手元で「パチポチパチポチ」と音を鳴らすのはコントローラー。


「よしっ!そこだっ!いけっよしっ…やばいっっ!!…あぁ」


僕のキャラクターが場外に落ちてゲームが終わった。


顔の位置は固定したまま目だけを時計の方を見ると短い針は数字の5を指していた。


「もうこんな時間だったんだ…」


僕はゲームの電源をポチッと消してコントローラーはカゴの中にしまう。そしてテレビリモコンの赤いボタンを一度押して画面をくらくする。


窓から差し込む光は電気をつけていない暗い部屋を照らすかのように入り込んでくる。

午前中のどんよりと黒く濁った雲もいつの間にか何処かに消え去っていた。


「外、行ってみようかな…」


今日は誰も家から出ていない。

そう思うと僕は無性に外に出たくなりウキウキとした。


ダイニングテーブルの上に置いておいた鍵を片手に家を戸惑いもなく出て、僕は軽い足取りで不気味なはずの田舎道を歩いた。


雨の後独特のじめったい匂いを全身に纏いもうすぐ太陽が沈み始めるだろう方角に向かって行くあてもなくただ歩いた。


虫が泣いている。変な音、綺麗な音、耳障りな音が耳にスルッと入ってきた。


空は笑っている。

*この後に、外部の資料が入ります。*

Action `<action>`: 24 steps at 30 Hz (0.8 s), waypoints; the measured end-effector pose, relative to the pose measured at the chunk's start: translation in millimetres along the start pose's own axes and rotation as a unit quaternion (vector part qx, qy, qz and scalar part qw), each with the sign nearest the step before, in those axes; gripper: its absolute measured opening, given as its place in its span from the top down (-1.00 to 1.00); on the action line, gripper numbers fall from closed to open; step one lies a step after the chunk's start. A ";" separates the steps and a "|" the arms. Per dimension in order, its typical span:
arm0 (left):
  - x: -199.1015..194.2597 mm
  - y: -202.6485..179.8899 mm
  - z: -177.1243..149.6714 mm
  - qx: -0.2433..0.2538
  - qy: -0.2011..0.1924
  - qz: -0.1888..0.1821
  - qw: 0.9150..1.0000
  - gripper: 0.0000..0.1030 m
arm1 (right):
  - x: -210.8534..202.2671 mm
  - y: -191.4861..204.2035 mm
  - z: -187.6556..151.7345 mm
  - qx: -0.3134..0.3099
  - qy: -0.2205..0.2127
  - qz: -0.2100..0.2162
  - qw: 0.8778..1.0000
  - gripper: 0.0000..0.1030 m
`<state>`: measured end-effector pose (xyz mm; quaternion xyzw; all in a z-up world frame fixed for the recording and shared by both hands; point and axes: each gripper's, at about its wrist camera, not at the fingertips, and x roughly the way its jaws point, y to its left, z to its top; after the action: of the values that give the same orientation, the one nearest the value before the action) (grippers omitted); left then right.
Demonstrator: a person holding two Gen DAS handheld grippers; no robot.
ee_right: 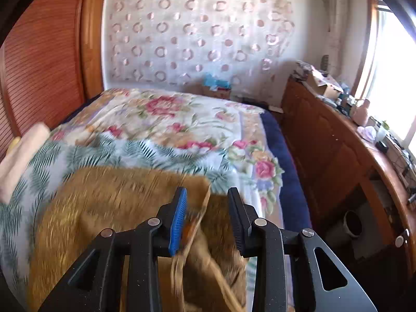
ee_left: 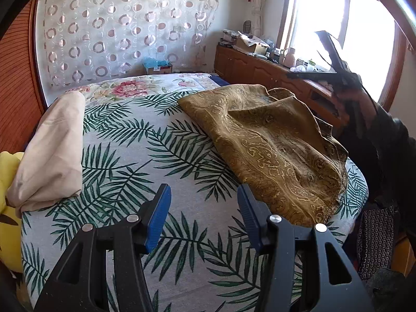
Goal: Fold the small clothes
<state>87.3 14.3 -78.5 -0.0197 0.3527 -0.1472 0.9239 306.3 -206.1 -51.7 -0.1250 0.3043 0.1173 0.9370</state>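
The right gripper [ee_right: 206, 202] stands part open, releasing the cloth [ee_right: 117, 208] onto the bed [ee_right: 182, 130], while the empty, half-open left gripper [ee_left: 204, 195] waits nearby.

Palm-leaf bedcover [ee_left: 145, 156] spread over the near end of the bed, with a floral quilt [ee_right: 166, 119] beyond it and a dark blue blanket edge [ee_right: 283, 161] along the window side. Pale pink rolled bundle [ee_left: 52, 150] lying at the left edge, touching something yellow [ee_left: 7, 208] below it. Circle-patterned sheer curtain [ee_left: 124, 26] across the far wall, a cardboard box [ee_left: 158, 67] at its foot, and a cluttered wooden cabinet [ee_right: 325, 140] under the bright window [ee_left: 338, 31].
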 end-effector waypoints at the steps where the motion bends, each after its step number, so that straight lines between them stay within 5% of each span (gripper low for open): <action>1: 1.1 -2.3 -0.1 0.001 0.001 -0.002 1.000 -0.05 | -3.6 -6.5 -7.4 -0.001 0.004 0.011 1.000 0.32; 9: 17.8 -21.5 0.7 0.008 0.012 -0.034 0.999 -0.07 | -45.8 -34.7 -79.0 -0.005 0.043 0.071 0.997 0.30; 11: 19.1 -27.7 2.4 0.015 0.008 -0.036 0.999 -0.49 | -53.8 -42.5 -93.8 -0.006 0.052 0.075 0.996 0.30; 15: 20.3 -37.2 5.3 0.019 -0.002 -0.038 0.999 -0.60 | -51.0 -57.9 -104.9 -0.009 0.078 0.074 0.994 0.30; 17: 21.7 -41.1 7.1 0.021 -0.002 -0.035 0.999 -0.60 | -56.0 -53.6 -100.2 -0.013 0.078 0.097 0.992 0.51; 18: 22.3 -42.9 8.1 0.024 -0.002 -0.033 0.999 -0.60 | -59.7 -54.4 -101.0 -0.018 0.074 0.107 0.991 0.83; 24: 26.3 -48.8 9.0 0.032 0.006 -0.035 0.999 -0.60 | -106.9 -83.2 -103.8 0.015 0.005 0.093 0.996 0.89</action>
<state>99.2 -40.5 -81.9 -0.0020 0.3522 -0.1907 0.9163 190.6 -331.5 -55.4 -0.0825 0.3212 0.1983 0.9223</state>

さっきまで暗い顔をして泣いていたけど、泣き止めば素晴らしい笑顔で僕を見守ってくれている。


太陽は疲れている。朝から僕を見守って、今も僕を見守って。そろそろ出番は終わりなのか徐々に姿を隠そうとしている。


道路には水溜まりがそこかしこにできていた。僕はそれを避けながらゆっくりと足を動かして前へ前へ進んだ。


辺りを見渡せば広がるのは古臭い家と整備がされた畑や田んぼ。


人影はひとつも見つからない――。


黒いコートを来てきたカラスが電線の上に何匹か止まっていた。鳴きもせず僕の方をじっと見つめるように真っ黒な瞳をキラつかせているようにも見える。

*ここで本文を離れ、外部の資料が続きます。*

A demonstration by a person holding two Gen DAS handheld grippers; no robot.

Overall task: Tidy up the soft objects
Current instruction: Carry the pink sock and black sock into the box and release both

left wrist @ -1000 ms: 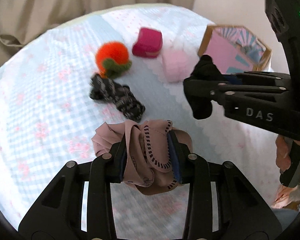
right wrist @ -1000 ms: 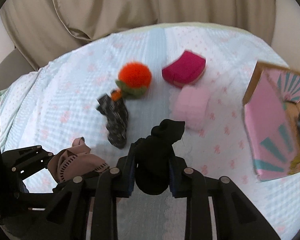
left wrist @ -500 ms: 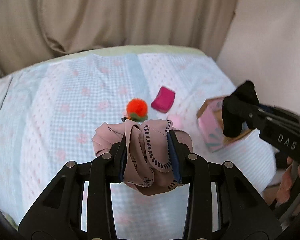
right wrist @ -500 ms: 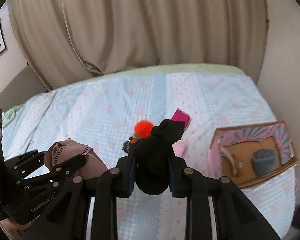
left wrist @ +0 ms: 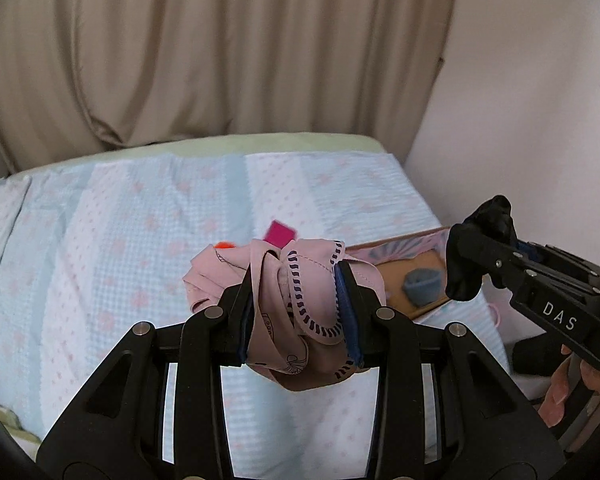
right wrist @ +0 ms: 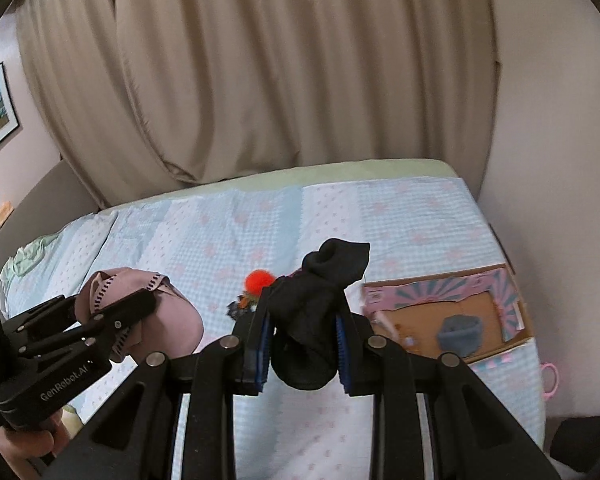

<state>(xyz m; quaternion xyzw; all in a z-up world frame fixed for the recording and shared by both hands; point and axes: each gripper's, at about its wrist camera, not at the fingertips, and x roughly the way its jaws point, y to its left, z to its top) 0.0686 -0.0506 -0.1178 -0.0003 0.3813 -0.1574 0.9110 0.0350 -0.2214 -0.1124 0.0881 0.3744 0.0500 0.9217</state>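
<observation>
My left gripper (left wrist: 296,316) is shut on a bunched pink cloth (left wrist: 296,280) with dark stitching, held high above the bed. My right gripper (right wrist: 302,332) is shut on a black sock (right wrist: 320,292), also well above the bed. In the left wrist view the right gripper (left wrist: 466,258) and its black sock (left wrist: 480,248) hang at the right, over the box. An open cardboard box (right wrist: 440,308) with pink patterned flaps lies at the bed's right edge, a grey soft item (right wrist: 458,330) inside it. An orange fuzzy ball (right wrist: 260,282) lies on the bed beyond the sock.
The bed (right wrist: 204,240) has a light blue and pink checked cover. A magenta pad (left wrist: 280,234) peeks out behind the pink cloth. A dark patterned sock (right wrist: 238,308) lies by the orange ball. Beige curtains (right wrist: 260,80) hang behind; a wall (left wrist: 540,120) stands right.
Both grippers have risen a good way above the bed with their loads still held. The bed's objects look smaller and farther, and the curtain and wall have come into view.
</observation>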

首を上から下にさげて変わらない歩調で歩き続けた。いくら歩いてもあるいても人の気配はどこにもなくて、他の生き物達がいつもより多く感じた。


なんもないな、と感じ夕焼けが来るのを待ちながらただひたすらに歩いているとふと自然に目が引き寄せられた。


――人だ…。


僕の身体は何かに引き寄せられているかのように人がいる隣の小さな公園に入っていった。

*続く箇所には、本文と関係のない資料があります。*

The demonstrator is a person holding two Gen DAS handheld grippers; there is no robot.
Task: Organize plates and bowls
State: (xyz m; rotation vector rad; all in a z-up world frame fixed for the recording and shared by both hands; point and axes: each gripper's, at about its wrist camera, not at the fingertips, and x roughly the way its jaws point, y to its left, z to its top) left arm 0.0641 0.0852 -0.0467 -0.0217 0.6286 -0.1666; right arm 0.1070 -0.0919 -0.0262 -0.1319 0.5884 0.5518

公園の中にあるのはブランコと滑り台。そして今は一人の女性。小さなベンチに座っている。


――無意識だった。足が、僕の足が言うことを聞かない。


――目が離せなかった。目が、私の目があの女性を見て離さない。


――心臓が大きく跳ねた。胸が、俺の胸が落ち着こうとしない。


女性の目の前で僕の足はぴたりと止まった。